LLMs Are Not All You Need
Large Language Models (LLMs) exhibit remarkable intelligence, but they lack crucial subsystems necessary for higher-order reasoning, particularly when applied to external datasets of any meaningful scale.
When fed external data, an LLM will process it and generate a response. However, there is no concept of a memory aside from a temporal cache for optimization—therefore, any form of long-term memory must be managed externally. In conventional chat systems, this memory is what we see when viewing the conversation history.
But conversation history is limited and there are several more advanced solutions: Retrieval-Augmented Generation (RAG), expanded context windows, and external AI-based memory systems. Engramic operates at the frontier of this space, with the goal of innovating on the current methodologies.
The Limits of Existing Approaches
RAG systems, while not new, struggle with scalability when dealing with large datasets. The primary obstacle, we believe, is in how data chunks are structured, stored, and embedded. Simply put, retrieval quality and inference accuracy depend not just on the content of these chunks but on the context surrounding them, which most systems neglect. Engramic, named after the concept of an engram or memory trace (both from neuroscience and cognitive psychology), enhances the context of data chunks, vastly improving retrieval precision and inference accuracy.
Expanding the context window alone does not resolve the problem—it merely increases the volume of information, not the model’s ability to meaningfully retain and prioritize details. As context windows expand and as they are filled, attention dilutes, due in part to the computational limits of transformer models. Solving this issue will require a fundamental innovation, beyond sparce attention, in how LLMs process information. Context windows, like other aspects of nature, isn’t just about the size.
Similarly, external AI memory systems introduce their own imperfection. LLMs already exhibit lossy recall, and when paired with an external long-term memory system who also exhibits lossy recall, errors compound. The result is a memory that—like human memory—is constructive rather than precise. Shouldn’t we aim to surpass human memory, which sacrifices accuracy for speed, in terms of accuracy?
The Engramic Approach
Engramic is a RAG system, but it builds upon traditional implementations in several ways:
Long-Term Memory – Engramic stores representations of responses, they are validated, relevant, provided a valuable reframing of fact-matter.

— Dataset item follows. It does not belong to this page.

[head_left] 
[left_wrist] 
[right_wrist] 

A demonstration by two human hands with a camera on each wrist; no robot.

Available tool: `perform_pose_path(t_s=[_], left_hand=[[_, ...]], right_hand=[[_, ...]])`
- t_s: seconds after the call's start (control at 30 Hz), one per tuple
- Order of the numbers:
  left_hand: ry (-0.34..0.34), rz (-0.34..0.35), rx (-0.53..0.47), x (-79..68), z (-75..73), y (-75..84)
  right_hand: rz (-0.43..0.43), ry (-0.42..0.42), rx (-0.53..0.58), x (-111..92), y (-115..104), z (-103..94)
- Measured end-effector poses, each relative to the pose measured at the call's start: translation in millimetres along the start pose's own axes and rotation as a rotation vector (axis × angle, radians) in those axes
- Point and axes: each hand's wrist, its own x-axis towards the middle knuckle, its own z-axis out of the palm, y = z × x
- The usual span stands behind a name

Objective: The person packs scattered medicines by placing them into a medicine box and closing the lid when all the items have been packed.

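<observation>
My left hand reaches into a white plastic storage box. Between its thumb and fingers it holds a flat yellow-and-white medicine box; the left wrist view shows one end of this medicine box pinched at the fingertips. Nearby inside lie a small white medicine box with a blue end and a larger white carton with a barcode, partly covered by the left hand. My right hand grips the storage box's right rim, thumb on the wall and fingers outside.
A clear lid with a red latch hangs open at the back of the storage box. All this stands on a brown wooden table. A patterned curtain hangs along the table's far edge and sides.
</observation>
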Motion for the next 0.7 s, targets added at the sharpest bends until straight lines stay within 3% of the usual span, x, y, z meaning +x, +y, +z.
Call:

Enhanced Context Integration – Context is not an afterthought but an integral part of the data ingestion and consolidation process. The system ensures that context enriches each data chunk, improving both retrieval and inference accuracy.
Conceptual Combination – Stored engrams become part of an evolving dataset, enabling the system to recall, combine, and synthesize ideas. This approach fosters insight-driven responses—akin to human aha moments—and facilitates higher-order cognitive functions like analysis and evaluation. It is particularly valuable when cross-pollinated with relevant external data or experience.
Step-Function Improvements – No single enhancement solves the problem outright. Engramic benefits from a series of refinements across the RAG pipeline, incrementally reducing errors and improving response precision. Achieving near-perfect recall—pushing toward 99.999% accuracy—in a inherently probabilistic system, requires careful orchestration.
Engramic is not merely an incremental improvement—it represents a necessary evolution in how AI systems process, store, and retrieve knowledge. While LLMs provide the foundation, they are not all you need.